Migration through the Darién plummeted 72 percent from October to November. This was led by a 98 percent drop in migration from Venezuela.

That fewer people risked crossing through the Darién Gap should be good news: hundreds each year die, are attacked, and suffer sexual violence along this ungoverned 60-mile walk. But the reason for the decline is not a happy one.

On October 12, the U.S. and Mexican governments announced that any Venezuelan citizens encountered at the U.S.-Mexico border would be swiftly expelled back into Mexico, without even affording them the chance to seek asylum. That denial of asylum is usually illegal, but the U.S. government invoked the Title 42 pandemic authority, in place since March 2020. On November 15, a U.S. federal judge struck down Title 42, so the expulsions should stop by December 21.

For now, though, the Title 42 expansion forced a pause in U.S.-bound migration through the Darién Gap.
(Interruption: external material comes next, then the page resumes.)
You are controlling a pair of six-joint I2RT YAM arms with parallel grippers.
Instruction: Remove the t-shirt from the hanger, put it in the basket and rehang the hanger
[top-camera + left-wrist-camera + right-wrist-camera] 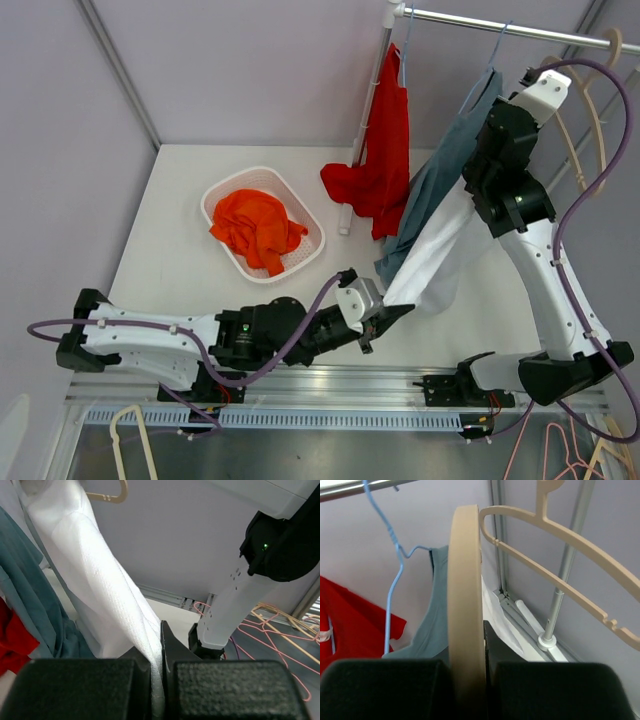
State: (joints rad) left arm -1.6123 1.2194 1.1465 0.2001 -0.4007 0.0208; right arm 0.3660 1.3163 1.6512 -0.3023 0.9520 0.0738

For unclear reasons, November also saw declines in migration of citizens from Peru (-92%), Colombia (-87%), Cameroon (-44%), Afghanistan (-31%), the Dominican Republic (-30%), and Ecuador (-25%). Other countries increased, though: Nigeria (+56%), China (+38%), Haiti (+24%), India (+20), and Bangladesh (+18%).

Despite the November decline, 2022 is already the busiest year for migration in the history of the Darién Gap, which until recently was viewed as nearly impenetrable.